Published on May 14, 2016

I have been blogging for close to 13 years now. During that time I changed urls twices and platform 5 times (including this last change).

I started long time ago under the domain latrompa.com that was the name of my first company back when living in Argentina.

At the time I was using a concoction of scripts to run the blogging part of the site.

The first migration was moving the blogging into wordpress in 2007. I run Wordpress for a year until I start running into issues updating to newer versions.

I decided to switch platforms all together and move all the content into dasBlog and asp.net blogging platform.

I run with dasblog for a few years until (once again) I decided to switch, this time I wanted to have more control on the generated HTMl, so I made the decision to jumpt into the Jekyll bandwagon.

Jekyll worked well and it deliverd on it's promise. I was able to change the design of the blog multiple times with very little overhead.

Building new extensions was easy, moslty a few lines of Ruby and I was done.

So why to switch again?

When I switched to Jekyll in September 2010 I decided to use Textile as the language to write my posts in. Mostly was due to the ease of migration from dasBlog XML based format into Textile.

It was obvious pretty soon that I should have taken the extra time and switch to Markdown but things where working for me so I neglect this for several years.

But a few months ago I got a new computer and I tried to start blogging again (I have gone dark for long periods in the last 3 years due to work commitments).

I tried to install all the gem and dependencies for my old Jekyll setup only to hit problem after problem. Incompatible versions, missing c bindings, etc, etc.

So what does a programmer do?
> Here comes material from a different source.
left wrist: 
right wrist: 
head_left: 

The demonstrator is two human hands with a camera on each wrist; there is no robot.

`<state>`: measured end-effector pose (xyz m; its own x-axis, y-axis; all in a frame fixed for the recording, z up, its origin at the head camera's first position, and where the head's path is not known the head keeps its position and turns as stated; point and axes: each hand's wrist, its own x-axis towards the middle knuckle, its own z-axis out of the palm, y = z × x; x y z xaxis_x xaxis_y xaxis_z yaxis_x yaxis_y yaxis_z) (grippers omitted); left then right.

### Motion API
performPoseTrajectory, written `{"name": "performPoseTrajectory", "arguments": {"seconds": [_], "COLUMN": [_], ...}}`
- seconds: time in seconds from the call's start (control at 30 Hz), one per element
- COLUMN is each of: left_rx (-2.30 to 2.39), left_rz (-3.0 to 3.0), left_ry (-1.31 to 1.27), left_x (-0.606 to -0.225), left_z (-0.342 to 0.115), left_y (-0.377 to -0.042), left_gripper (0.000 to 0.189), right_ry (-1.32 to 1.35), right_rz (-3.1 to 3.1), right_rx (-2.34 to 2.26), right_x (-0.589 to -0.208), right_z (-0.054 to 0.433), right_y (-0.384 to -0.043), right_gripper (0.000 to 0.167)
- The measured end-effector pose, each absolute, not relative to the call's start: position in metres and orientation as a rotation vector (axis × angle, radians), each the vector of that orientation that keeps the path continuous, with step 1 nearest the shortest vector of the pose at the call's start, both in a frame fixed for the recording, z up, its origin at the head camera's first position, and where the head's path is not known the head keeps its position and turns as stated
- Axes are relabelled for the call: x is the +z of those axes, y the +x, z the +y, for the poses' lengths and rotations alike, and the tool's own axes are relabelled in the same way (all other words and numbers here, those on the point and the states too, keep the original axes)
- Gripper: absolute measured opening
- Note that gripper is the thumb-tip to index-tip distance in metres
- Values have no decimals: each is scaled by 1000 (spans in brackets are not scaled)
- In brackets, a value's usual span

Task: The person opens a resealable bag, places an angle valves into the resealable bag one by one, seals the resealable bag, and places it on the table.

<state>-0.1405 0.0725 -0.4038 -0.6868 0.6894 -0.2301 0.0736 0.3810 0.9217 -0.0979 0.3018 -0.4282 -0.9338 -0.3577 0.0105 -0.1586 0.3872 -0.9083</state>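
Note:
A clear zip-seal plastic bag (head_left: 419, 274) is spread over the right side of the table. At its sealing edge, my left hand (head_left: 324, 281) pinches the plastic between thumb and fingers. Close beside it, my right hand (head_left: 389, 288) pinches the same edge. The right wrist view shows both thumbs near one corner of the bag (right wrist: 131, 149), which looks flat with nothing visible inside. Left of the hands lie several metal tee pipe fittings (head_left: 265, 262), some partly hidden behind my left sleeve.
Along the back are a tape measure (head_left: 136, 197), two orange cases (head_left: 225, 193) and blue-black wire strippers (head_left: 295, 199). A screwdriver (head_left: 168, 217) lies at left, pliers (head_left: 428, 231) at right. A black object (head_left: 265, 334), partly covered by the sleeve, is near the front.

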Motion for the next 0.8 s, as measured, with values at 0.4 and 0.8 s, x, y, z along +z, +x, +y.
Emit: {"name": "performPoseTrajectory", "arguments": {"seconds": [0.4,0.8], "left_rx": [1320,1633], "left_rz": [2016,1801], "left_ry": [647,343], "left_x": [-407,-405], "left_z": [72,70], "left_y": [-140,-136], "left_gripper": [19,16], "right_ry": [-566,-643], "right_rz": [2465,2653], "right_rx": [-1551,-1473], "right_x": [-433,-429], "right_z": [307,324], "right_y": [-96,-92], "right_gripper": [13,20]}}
It write some code!

Enter Metalsmith

Metalsmith is an npm package and a series of plugins to transform text files.

You could use it to do anything, but one of the main uses is generating static sites.
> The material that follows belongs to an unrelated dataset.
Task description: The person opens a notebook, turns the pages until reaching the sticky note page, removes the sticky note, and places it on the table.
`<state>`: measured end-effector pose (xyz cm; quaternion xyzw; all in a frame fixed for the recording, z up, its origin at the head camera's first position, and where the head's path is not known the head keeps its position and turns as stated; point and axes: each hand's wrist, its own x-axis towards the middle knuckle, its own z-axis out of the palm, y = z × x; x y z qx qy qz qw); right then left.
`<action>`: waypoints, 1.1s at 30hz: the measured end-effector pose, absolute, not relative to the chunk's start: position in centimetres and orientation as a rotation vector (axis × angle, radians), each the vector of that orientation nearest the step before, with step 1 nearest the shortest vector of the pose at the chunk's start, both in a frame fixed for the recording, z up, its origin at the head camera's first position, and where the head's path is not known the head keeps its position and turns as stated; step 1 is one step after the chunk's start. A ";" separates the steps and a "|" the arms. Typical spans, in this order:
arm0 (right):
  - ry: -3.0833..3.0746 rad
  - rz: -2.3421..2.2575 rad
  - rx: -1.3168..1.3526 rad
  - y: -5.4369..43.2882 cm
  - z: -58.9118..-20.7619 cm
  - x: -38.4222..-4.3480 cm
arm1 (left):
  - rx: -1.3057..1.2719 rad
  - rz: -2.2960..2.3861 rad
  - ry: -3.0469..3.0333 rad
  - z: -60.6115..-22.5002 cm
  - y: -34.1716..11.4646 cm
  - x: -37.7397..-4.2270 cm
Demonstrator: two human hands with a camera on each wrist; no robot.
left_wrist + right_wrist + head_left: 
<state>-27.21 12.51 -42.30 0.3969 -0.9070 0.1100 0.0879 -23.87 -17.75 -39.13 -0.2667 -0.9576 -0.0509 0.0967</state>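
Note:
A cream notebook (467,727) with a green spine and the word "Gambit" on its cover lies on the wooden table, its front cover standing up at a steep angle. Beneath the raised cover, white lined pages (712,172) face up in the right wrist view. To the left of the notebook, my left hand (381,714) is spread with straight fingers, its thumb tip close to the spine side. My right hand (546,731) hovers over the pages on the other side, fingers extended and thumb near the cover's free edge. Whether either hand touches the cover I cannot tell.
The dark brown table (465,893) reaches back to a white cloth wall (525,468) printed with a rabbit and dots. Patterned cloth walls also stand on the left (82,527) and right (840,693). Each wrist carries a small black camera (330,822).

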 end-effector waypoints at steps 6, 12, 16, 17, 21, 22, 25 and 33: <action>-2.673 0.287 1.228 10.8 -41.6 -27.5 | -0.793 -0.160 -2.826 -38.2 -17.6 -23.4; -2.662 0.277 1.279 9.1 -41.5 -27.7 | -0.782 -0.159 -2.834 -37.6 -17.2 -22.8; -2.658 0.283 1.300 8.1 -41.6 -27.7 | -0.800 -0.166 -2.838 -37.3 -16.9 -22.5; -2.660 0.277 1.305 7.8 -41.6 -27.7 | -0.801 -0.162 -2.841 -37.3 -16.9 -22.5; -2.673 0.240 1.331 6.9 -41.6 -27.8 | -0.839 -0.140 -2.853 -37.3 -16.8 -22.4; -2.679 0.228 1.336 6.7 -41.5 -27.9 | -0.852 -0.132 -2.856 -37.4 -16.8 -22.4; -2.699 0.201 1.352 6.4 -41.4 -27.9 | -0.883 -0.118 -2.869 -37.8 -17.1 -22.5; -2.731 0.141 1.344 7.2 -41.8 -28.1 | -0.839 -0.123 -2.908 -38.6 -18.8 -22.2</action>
I didn't find a plugin to work with textile files but writing one was very easy.

I did create a few other plugins as well, some of those are new for my particular needs, other slight modifications of existing plugins, so to work in my particular scenario.
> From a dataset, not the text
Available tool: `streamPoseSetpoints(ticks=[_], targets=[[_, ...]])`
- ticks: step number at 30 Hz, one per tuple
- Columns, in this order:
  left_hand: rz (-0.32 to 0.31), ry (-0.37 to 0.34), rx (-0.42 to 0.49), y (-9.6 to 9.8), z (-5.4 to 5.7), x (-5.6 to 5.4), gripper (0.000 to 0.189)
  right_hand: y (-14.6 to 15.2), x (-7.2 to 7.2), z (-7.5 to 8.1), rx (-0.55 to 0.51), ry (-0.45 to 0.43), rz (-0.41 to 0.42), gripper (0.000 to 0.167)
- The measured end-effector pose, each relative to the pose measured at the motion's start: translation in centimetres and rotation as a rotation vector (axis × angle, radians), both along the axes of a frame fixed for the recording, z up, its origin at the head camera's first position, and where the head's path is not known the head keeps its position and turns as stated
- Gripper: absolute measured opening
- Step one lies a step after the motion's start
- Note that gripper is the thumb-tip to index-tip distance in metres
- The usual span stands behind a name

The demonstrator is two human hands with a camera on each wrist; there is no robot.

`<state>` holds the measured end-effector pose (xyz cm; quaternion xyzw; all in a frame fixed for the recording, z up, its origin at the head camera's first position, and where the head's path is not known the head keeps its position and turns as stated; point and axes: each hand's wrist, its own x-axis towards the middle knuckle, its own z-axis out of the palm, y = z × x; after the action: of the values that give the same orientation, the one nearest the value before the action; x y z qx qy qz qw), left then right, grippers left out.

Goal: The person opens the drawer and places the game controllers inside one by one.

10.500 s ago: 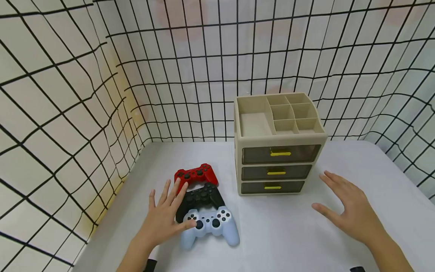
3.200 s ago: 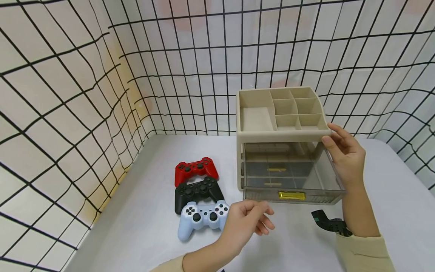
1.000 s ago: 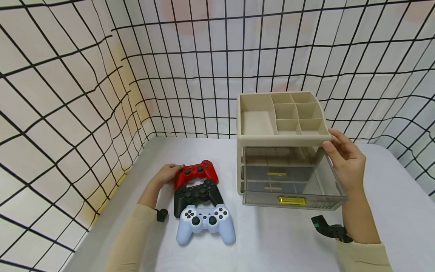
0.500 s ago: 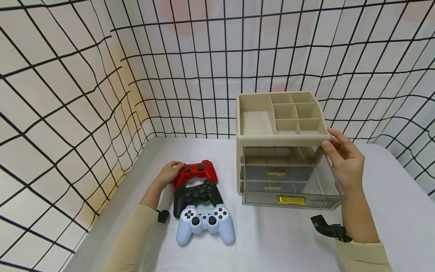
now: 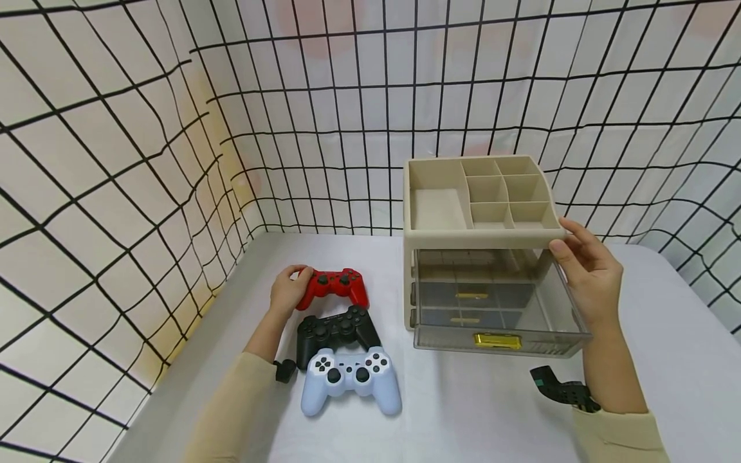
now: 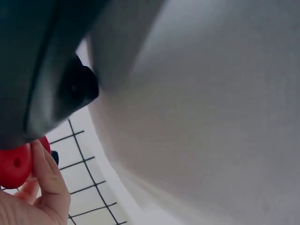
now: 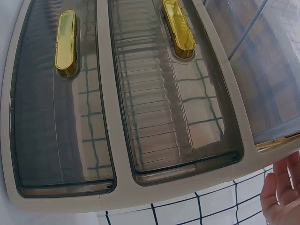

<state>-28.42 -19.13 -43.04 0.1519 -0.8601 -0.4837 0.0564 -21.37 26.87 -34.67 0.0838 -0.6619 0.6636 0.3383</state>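
1. Black grid [image 5: 414, 84] across pale walls at the back and sides, white worktop [image 5: 463, 411] below.
2. Over on the left, pinching the red controller [image 5: 334, 284] by its left end, fingers and thumb of the left hand [image 5: 287, 290] on it; hard to tell whether lifted off the worktop.
3. Just in front, the black controller [image 5: 338, 331], then the light-blue controller [image 5: 350, 379] nearest.
4. Across to the right, the beige organizer [image 5: 483, 239], with its top drawer [image 5: 446, 341] pulled out!
5. Gripping the organizer's right edge with the right hand [image 5: 593, 276], thumb at the front, fingers curled round the side.
6. Beneath, two closed drawers with yellow handles [image 7: 66, 40].
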Motion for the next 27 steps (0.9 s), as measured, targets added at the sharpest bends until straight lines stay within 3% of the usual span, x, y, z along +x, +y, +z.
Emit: streamPoseSetpoints(ticks=[7,17,27], targets=[[0.077,0.098,0.05,0.1,0.6,0.8,0.042,0.1,-0.1,-0.1,-0.01,0.008,0.008,0.035],[0.099,0.209,0.156,-0.2,2.2,3.1,0.037,0.2,0.0,-0.1,0.007,0.014,0.004,0.035],[0.142,0.207,0.287,0.2,5.1,6.3,0.041,0.3,-0.2,-0.3,-0.027,0.039,0.043,0.035]])
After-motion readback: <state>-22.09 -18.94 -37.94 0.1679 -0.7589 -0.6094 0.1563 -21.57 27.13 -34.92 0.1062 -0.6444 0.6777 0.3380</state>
The whole setup was fairly easy, old posts are not going to be changed and the new textile plugin will take care of that.

The new posts (like this one) are written in markdown and are handle by another plugin.

The build pipeline (script) is nice and expressive, you can see what's going on and how the site is put together.

New deployment

I took the chance to migrate away from Heroku as well into a hosting platform that specialy on static sites.

It was surprisinly easy to switch to Netifly and deploy the site as part of the build process.

"use strict";
let netlify = require("netlify"),
  secrets = require("./.netlify_secrets"),
  accessToken = secrets.token,
  siteId = secrets.siteId;

    access_token: accessToken,
    site_id: siteId,
    dir: "./build"})
      .then(function(deploy) {
        console.log("New deploy is live");
      .catch(function (err) {

I call this script from a package.json script.

"scripts": {
    "deploy": "node ./build.js && node deploy.js",
    "build": "node ./build.js",
    "start": "WRITTING=writting node ./build.js"

More blogging in 2016

Let's hope this new setup give me energy to blog more this year that my last two and start getting back into a rhythmn.